Published on June 14, 2019
Why Behavioral Health is Important to Rural Communities
Behavioral health conditions are a pressing health need across our nation. Wherever people choose to live and raise their families, they deserve access to specialized care and treatment.
People in rural areas face these conditions just as their urban counterparts do. Yet for many, there is not a psychiatrist, psychologist or counselor available within an hour’s drive – or several hours drive – let alone inpatient psychiatric units or chemical dependency centers.
A 2018 study published in the American Journal of Preventive Medicine finds that a majority of non-metropolitan counties (65%) do not have a psychiatrist and almost half of non-metropolitan counties (47%) do not have a psychologist.
“This is a problem that’s hitting right in the heart of America,” said Matthew Stanley, DO, Vice President of the Behavioral Health Service Line for Avera Health, based in Sioux Falls, S.D. “The Upper Midwest is home to several Indian reservations where people are at risk with limited access to behavioral health services. Farmers face year after year of low prices, erratic weather and trade turmoil. There are more elderly people in rural areas, who are often socially isolated and at risk for depression.”
When people in rural areas experience mental health conditions, they often try to go it alone. “There’s a ‘pull-yourself-up-by-the-bootstraps’ mentality that is so unfair to individuals who struggle,” Stanley said. Or, their care is left to a general practitioner who doesn’t have the specialty expertise to treat complex conditions such as bipolar disorder or severe depression.

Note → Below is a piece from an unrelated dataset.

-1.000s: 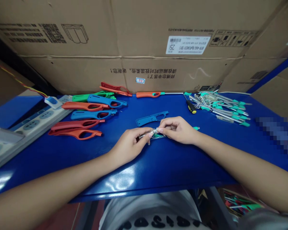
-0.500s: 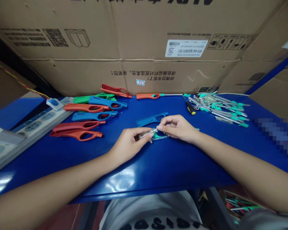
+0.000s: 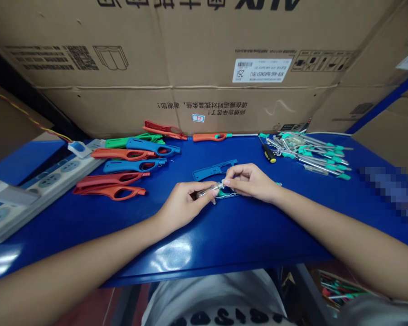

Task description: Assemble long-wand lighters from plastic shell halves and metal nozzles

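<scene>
the left hand pinches a slim clear cartridge between thumb and fingers, just in front of the loose blue handle half. the right hand, by that half's right end, has thumb and forefinger pinched on the cartridge's white tip. a green part with white wire shows below the hands. on the worktop, coloured handle shells lie left of the blue half, an orange lighter behind it, a screwdriver and metal rods right of it.
</scene>
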The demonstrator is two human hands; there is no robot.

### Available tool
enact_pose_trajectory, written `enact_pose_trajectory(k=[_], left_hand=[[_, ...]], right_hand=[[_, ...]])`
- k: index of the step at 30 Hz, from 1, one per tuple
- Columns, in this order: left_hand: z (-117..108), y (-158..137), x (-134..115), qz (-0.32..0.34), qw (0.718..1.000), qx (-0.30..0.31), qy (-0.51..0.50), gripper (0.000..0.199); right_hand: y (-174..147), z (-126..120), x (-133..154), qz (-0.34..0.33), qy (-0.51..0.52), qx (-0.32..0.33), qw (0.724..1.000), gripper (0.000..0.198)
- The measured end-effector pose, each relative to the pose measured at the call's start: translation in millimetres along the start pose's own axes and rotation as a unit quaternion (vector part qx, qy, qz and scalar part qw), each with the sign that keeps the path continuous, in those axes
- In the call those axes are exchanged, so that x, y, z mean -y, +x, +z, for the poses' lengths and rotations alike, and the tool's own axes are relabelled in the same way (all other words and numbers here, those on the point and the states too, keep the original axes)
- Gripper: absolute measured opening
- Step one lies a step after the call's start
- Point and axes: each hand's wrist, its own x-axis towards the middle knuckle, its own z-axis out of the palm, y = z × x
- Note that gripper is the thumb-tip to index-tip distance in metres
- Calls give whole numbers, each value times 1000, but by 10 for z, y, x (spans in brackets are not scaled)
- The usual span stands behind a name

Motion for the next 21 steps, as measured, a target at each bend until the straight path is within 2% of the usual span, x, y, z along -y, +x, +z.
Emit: enact_pose_trajectory(k=[9, 16, 21], left_hand=[[-17, 15, 3, -36, 999, -13, -33, 34], [-15, 22, -14, -25, 999, -22, -28, 27], [8, 10, -3, 7, 1000, -10, -14, 27]], right_hand=[[32, -6, 33, 35, -31, 3, 999, 42], [22, -3, 8, 16, -13, 0, 1000, 42], [2, 1, 7, -2, -15, 4, 1000, 39]])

“In small towns or out in the country, when an individual experiences a mental health crisis, the only option for the people around them is to call emergency services in the form of law enforcement, fire and rescue or emergency medical services,” Stanley said.

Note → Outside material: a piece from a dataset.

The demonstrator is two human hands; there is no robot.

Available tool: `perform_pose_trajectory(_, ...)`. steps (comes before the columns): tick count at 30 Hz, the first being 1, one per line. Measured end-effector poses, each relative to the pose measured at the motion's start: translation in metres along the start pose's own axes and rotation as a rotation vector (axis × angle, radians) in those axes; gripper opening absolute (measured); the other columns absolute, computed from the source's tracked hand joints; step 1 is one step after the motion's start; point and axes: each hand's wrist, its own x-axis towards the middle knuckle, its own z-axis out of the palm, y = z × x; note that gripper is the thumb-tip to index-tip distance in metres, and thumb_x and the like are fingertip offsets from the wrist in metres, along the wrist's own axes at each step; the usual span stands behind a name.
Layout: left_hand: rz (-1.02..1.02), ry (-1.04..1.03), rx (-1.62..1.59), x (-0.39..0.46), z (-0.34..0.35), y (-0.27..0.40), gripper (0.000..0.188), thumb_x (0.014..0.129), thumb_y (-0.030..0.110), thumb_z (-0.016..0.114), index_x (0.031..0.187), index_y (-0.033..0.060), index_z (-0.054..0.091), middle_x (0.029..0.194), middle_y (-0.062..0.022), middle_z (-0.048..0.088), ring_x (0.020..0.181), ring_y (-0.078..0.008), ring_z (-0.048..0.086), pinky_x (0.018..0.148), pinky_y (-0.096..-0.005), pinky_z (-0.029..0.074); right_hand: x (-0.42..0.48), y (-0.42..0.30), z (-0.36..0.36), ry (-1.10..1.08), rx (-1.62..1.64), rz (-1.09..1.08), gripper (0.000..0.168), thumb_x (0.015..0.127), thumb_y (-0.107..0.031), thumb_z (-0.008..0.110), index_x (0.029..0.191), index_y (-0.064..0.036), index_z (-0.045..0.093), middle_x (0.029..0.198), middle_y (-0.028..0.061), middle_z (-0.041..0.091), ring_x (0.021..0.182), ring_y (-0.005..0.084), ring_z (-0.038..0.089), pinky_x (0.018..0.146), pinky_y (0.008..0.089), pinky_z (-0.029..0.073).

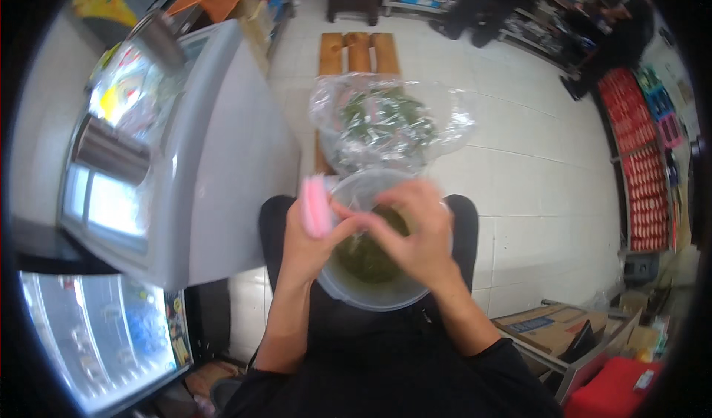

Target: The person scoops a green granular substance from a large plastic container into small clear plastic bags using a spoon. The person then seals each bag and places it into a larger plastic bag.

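Observation:
My left hand (314, 240) is closed around a blurred pink bundle (316, 209), whose exact kind I cannot make out. The thumb of my right hand (420, 234) meets the left fingertips, and its other fingers curl above. Something thin and clear seems to show between the hands, but blur hides whether the right one grips it. Below both hands, a round translucent plastic tub (384, 301) sits in my lap between the knees. Dark green matter (367, 256) lies inside, partly covered by my hands. Just beyond the tub, a large clear plastic bag (384, 117) holds green and pinkish packets.
The bag rests on a slatted wooden bench (359, 51). At left stands a chest freezer (239, 156) with metal cylinders (111, 148) on top, near a lit glass-door fridge (100, 329). A cardboard box (550, 326) is at lower right. Two people stand at the far right.

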Motion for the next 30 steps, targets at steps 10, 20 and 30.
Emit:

After the initial crisis is over, individuals often have to wait weeks until getting in to see a counselor or psychiatrist, and usually have to travel in order to access this care.

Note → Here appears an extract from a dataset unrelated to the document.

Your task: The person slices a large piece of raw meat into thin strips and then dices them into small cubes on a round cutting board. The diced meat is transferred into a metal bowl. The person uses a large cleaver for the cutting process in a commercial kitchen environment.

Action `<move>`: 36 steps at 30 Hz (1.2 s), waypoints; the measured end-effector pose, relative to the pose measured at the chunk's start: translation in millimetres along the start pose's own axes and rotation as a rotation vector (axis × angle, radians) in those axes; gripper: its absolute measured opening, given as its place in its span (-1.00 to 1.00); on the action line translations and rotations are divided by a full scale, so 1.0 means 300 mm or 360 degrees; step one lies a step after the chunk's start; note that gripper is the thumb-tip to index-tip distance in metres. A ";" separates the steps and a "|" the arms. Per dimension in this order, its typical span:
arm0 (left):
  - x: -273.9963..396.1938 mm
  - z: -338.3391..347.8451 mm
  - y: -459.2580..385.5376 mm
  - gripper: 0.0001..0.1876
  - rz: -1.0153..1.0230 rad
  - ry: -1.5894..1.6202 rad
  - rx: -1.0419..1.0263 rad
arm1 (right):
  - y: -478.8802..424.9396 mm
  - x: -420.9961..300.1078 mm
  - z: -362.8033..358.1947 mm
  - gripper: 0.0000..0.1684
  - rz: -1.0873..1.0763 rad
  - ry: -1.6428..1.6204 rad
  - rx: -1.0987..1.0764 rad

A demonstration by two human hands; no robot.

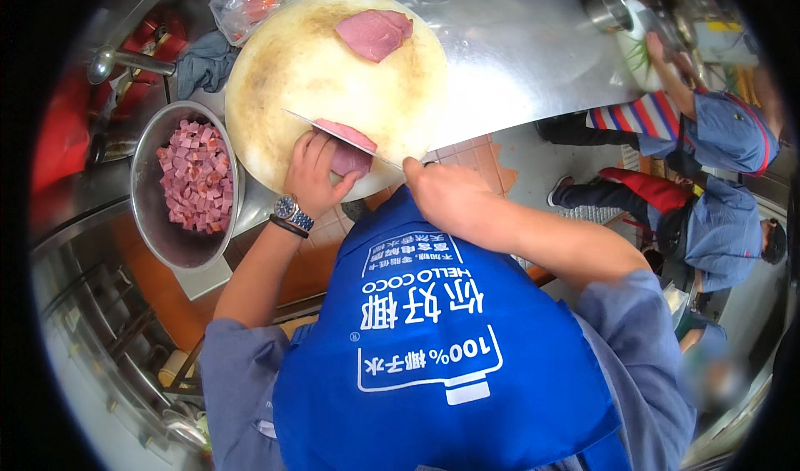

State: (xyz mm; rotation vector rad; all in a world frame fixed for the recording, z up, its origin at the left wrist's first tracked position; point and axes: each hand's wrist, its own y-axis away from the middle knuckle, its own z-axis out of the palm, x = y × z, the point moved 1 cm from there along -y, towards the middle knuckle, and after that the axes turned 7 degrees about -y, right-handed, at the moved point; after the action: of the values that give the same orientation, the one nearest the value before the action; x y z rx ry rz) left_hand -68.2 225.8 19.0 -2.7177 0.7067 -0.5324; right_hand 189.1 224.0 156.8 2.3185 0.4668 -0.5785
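Observation:
On a round, stained chopping board (325, 89) lies a piece of pink cured meat (352, 158), close to the board's near edge. My left hand (315, 174) rests on this piece, fingers bent over its left side. The handle of a kitchen knife (306, 119) is in my right hand (447, 199), and most of the handle is hidden by my fist. The blade runs across the meat, pointing up and left, just ahead of my left fingertips. A second piece of the meat (376, 34) lies flat near the board's far edge.
Left of the board stands a steel bowl (142, 177) holding diced pink meat (197, 177). Behind it are a grey cloth (205, 64) and a plastic container (237, 18) with a bag in it. The steel counter (500, 52) extends right. Several co-workers (719, 127) stand at the right.

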 end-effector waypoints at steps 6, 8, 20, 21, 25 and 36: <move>-0.004 -0.016 0.003 -0.30 0.0001 -0.0048 -0.0060 | -0.021 0.048 0.062 -0.80 -0.0151 -0.0024 0.0190; 0.004 -0.020 0.014 -0.31 -0.0035 -0.0009 -0.0089 | -0.008 0.038 0.032 -0.81 -0.0224 -0.0036 0.0199; -0.018 -0.042 0.022 -0.39 0.0008 -0.0034 0.0032 | -0.125 0.038 0.051 -0.78 -0.0161 0.0031 0.0270; -0.030 -0.041 0.031 -0.40 0.0004 -0.0045 0.0050 | -0.096 0.034 0.037 -0.77 -0.0173 0.0065 0.0291; -0.059 -0.015 0.062 -0.44 0.0003 -0.0037 0.0072 | 0.063 -0.012 0.022 -0.75 -0.0156 0.0205 0.0274; -0.068 -0.016 0.063 -0.47 0.0027 0.0048 0.0027 | -0.008 -0.046 0.041 -0.75 -0.0070 0.0047 0.0071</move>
State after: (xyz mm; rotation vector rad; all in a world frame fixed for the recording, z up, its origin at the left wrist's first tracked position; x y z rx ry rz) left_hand -94.4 219.4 10.7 -2.6912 0.7287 -0.5738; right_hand 173.1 214.7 154.5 2.3668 0.5252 -0.5820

During this time of waiting, the person’s condition may deteriorate. “Sadly, people may become so desperate that they consider suicide or self-medication through alcohol or other substances,” Stanley added. Through its Zero Suicide initiative, Avera has instituted programs to identify and treat depression and suicidality earlier, for example, through depression screening tools used in primary care clinics and emergency rooms. “But if the professionals aren’t there to treat the need when it’s identified, we can’t complete the circle.”
Avera eCARE® is developing a groundbreaking program to help address these challenges by building a 24-hour telemedicine behavioral health team.
This team will give patients access to timely, patient-centered, cost-effective, high quality behavioral health services via telemedicine. While Avera in the past has offered behavioral health assessments via telemedicine, this service can offer immediate treatment.
Avera received $7.8 million in grant funding through The Leona M. and Harry B. Helmsley Charitable Trust to launch this program. After the three-year grant ends in 2021, the program will move into a sustainable subscription program for hospitals, health systems and other organizations, similar to other eCARE services such as eCARE Emergency.
With an initial focus on services for people in crisis, Avera eCARE will provide virtual behavioral health assessments as well as treatment for patients in local emergency departments and inpatient psychiatric hospitals.
“Many of our inpatient psychiatric units are challenged with staffing, particularly overnight and on weekends. Avera eCARE will provide a psychiatric team to respond to off-hours needs from the hospital. This supports recruitment and retention of community psychiatrists and helps to preserve access to essential inpatient care for those in crisis,” said Deanna Larson, CEO of Avera eCARE.
In time, Avera eCARE will also provide mobile support to first responders encountering individuals in crisis.
“People in urban and rural areas alike need health services that address needs of the whole person. In the past, the Helmsley Charitable Trust has partnered with Avera eCARE to extend specialty care across vast rural areas, and now we are looking to extend behavioral health services via telemedicine as well,” said Walter Panzirer, a Trustee of The Leona M. and Harry B. Helmsley Charitable Trust.
Panzirer himself is a former rural paramedic and police officer, and knows first hand that people in mental health crisis can end up being held in a jail cell because there’s no other option. “No other medical diagnosis leaves you ending up in jail. We want to see medical problems – including behavioral health conditions – treated within the medical health care system. That’s what this grant program is designed to accomplish.”